1. Toast the walnuts in a toaster oven until they begin to smell good, about 5 to 7 minutes,  then remove.
2. Using a sharp knife, cut a slice off the top and bottom of the grapefruit. Stand the grapefruit on a cutting board and slice away the peel, following the contours of the fruit and removing all the white membrane as well. Holding the fruit in one hand over a bowl, cut along both sides of each segment to free them. Let them fall into the bowl, along with the juice.
3. Combine 2 teaspoons of the grapefruit juice, vinegar, 2 pinches of salt, and shallot in a small bowl. Let stand while you prepare the greens, then whisk in the walnut oil with a fork.
4. Wash and dry the greens. Gently tear butter lettuce leaves into large pieces, if using, or leave them whole. Toss the greens with the dressing, then arrange them on your dinner plate. Sprinkle grapefruit sections over top. Halve, pit, and peel the avocado, then slice and tuck the pieces among the leaves so that they intermingle with the grapefruit sections. Finally add the walnuts and some freshly ground pepper. (Be sure to drink the rest of the grapefruit juice!)


Tasty Thursday

Take a culinary trip to the Iberian Peninsula and savor the experience! This week's feature recipe is from The Spanish Table by Steve Winston. Absolutely amazing!

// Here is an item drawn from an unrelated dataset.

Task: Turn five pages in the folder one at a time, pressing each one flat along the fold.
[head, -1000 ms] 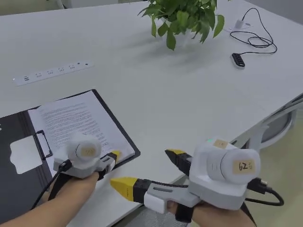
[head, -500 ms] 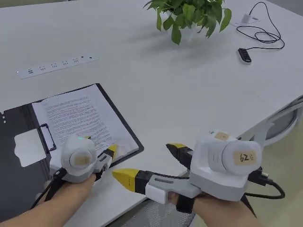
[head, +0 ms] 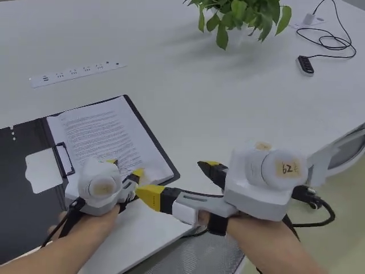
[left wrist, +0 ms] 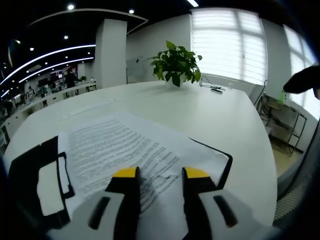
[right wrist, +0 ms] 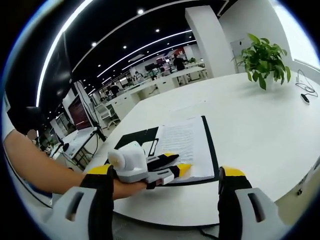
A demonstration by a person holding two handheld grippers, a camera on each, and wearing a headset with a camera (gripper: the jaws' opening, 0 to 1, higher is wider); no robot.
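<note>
Hovering over the near part of the top page (head: 100, 137), the left gripper (head: 125, 168) has its two yellow-tipped jaws a little apart and nothing between them; in the left gripper view (left wrist: 160, 173) printed text shows in the gap, and whether the tips touch the paper I cannot tell; the right gripper (head: 179, 181) sits just beside it, off the folder's near right corner, jaws spread wide and holding nothing; in the right gripper view (right wrist: 166, 171) the left gripper shows between those jaws.

The folder (head: 20, 200) lies open and flat on a white table (head: 228, 103), close to the near edge; its black inner cover is on the left, the stack of pages on the right, and a clip (head: 64, 160) sits where the two meet.

Farther off on the table stand a potted plant (head: 245, 14), a white power strip (head: 77, 72) and a black cable (head: 336, 40), all well apart from the folder; part of a chair (head: 342, 151) shows past the table's right edge; the gripper views show an open office with ceiling light strips, a white column and windows with blinds.

The page's long axis runs away from the person, skewed so the far end leans left; the lines of print run across it.
</note>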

Amontillado and Chicken Paella with Chorizo
1/4 cup Spanish olive oil
4 chicken thighs
1 large onion, chopped
1 tablespoon minced garlic
2 links Spanish-style cooking chorizo
2 cups Spanish short-grain Valencian rice, preferably bomba
1 cup medium dry Amontillado sherry
3 cups chicken stock

Heat the olive oil in a 12-inch paella pan and brown the chicken. Stir in the onions, sautéing until wilted, and then add the garlic, cooking another minute or two. Add the chorizo and cook until the fat is released. Then stir in the rice to coat and add the sherry. Bring to a boil. When the sherry is absorbed by the rice, add the stock, reduce the heat, and simmer until the rice is done, about 20–25 minutes.

Serves 4


Fantastic endorsement by Alice Waters

The following is a lovely endorsement by best-selling author Alice Waters for the book "The Brazilian Table." Congrats to Yara and Richard for a job well done!

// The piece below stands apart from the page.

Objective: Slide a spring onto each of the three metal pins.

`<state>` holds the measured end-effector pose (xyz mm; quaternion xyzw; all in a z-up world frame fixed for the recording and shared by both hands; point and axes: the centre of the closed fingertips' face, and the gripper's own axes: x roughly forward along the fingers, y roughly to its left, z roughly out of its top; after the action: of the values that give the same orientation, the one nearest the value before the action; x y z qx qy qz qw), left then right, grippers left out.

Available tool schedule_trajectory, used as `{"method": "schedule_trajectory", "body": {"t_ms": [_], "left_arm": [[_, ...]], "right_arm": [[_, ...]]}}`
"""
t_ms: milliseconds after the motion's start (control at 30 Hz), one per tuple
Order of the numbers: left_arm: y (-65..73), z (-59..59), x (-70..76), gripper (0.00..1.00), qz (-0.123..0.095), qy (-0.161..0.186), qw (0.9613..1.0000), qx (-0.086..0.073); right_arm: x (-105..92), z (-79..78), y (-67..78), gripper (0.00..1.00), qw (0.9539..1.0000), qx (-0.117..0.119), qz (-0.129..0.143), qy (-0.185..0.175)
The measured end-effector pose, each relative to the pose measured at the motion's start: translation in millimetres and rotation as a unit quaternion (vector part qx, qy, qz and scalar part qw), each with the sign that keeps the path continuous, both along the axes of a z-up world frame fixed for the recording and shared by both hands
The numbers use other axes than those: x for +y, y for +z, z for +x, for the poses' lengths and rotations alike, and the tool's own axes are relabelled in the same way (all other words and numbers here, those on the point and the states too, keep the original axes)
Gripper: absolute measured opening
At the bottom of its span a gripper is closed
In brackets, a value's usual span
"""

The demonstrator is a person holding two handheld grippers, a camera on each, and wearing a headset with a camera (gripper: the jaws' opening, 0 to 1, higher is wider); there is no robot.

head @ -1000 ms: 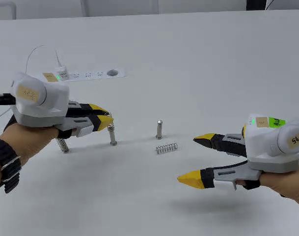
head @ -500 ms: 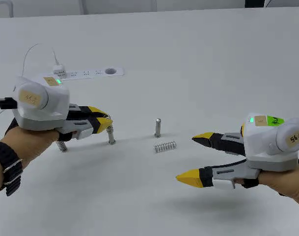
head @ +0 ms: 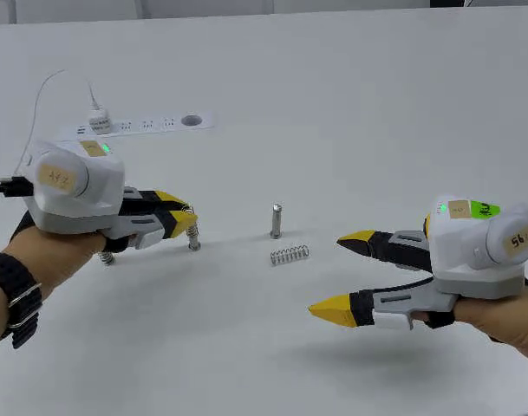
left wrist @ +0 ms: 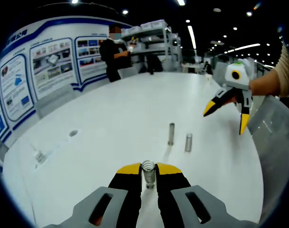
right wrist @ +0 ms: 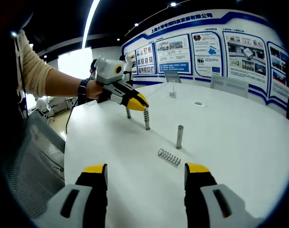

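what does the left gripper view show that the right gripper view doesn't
Left gripper view: the left claw closed on a spring, seen end-on, and the open right claw facing it. Right gripper view: a rear pin, spring fitted, beyond the left claw. Both: the bare pin and the loose spring on the white table.
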<state>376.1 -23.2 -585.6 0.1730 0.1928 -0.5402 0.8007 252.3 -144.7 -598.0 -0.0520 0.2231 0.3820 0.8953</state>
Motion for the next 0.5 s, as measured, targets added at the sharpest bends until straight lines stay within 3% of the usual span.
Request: {"method": "schedule_trajectory", "body": {"t_ms": [500], "left_arm": [[-7.5,0.1,-1.7,0.10,0.004,0.001,1.0000,-0.001]], "right_arm": [[-0.2,-0.4,-2.2,0.66,1.0000,0.004,0.002,-0.002]]}}
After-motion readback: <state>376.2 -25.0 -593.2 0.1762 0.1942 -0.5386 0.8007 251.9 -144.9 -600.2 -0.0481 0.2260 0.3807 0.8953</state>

"I haven't been to Brazil yet. But when I take the journey to Yara Castro Robert's Brazilian Table, I feel I have. The regions, the ingredients, the history, the farmers, the simplicity, hospitality and elegance of her table all draw me there. Yara is a cook, a storyteller, an environmentalist. She feels the deep links of culture and agriculture in this vast and complicated country and reveals its history and traditions through the beautiful dishes she creates and presents. Her approach is beautiful and basic: Fresh, simple, local, delicious, welcoming."


Prefab Green in USA Today

Michelle Kaufmann was featured June 4 in a great USA Today article on green prefab homes.

Check out the story here.


Tasty Thursday

This week's Tasty Thursday recipe comes from Whole Foods Diet Cookbook by Ivy Ingram Larson & Andrew Larson, MD. Try out this healthy and delicious recipe!

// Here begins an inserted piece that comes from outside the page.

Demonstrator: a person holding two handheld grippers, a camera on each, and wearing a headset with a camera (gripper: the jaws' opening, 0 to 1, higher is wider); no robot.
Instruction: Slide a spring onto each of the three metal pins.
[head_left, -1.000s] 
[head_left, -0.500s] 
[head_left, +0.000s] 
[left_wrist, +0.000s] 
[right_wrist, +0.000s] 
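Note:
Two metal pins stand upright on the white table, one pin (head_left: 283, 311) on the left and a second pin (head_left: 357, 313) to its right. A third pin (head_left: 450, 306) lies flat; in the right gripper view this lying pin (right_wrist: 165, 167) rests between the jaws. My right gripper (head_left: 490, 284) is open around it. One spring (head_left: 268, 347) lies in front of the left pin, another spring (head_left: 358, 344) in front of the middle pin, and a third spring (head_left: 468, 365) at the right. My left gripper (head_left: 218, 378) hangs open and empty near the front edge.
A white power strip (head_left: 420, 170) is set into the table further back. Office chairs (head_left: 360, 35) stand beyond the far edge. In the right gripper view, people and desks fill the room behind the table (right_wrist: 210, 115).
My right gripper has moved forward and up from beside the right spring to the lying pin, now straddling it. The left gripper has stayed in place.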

Gorgonzola and Walnut Crostini
1/2 cup chopped walnuts
1/4 cup gorgonzola
2 tablespoons organic ricotta
1/4 cup chopped parsley
4 tablespoons extra virgin olive oil, divided
1 teaspoon raw honey
1 tablespoon plus 2 teaspoons lemon juice
3 tablespoons freshly grated Parmesan cheese
8 slices sprouted whole-grain bread, crusts removed, cut in half diagonally

Preheat oven to 400 degrees.

Using a mini food processor, process walnuts into fine crumbs. Add the gorgonzola, ricotta, parsley, 2 tablespoons oil, honey, lemon juice, and Parmesan cheese. Process ingredients until thoroughly blended. Set mixture aside.

Arrange the sixteen bread triangles on a cookie sheet. Brush bread with the remaining 2 tablespoons oil. Toast bread for 10 minutes. Remove from oven. Spread toast with the gorgonzola-walnut mixture, return to oven and bake for an additional 3 minutes. Remove toasts from oven and serve warm or at room temperature.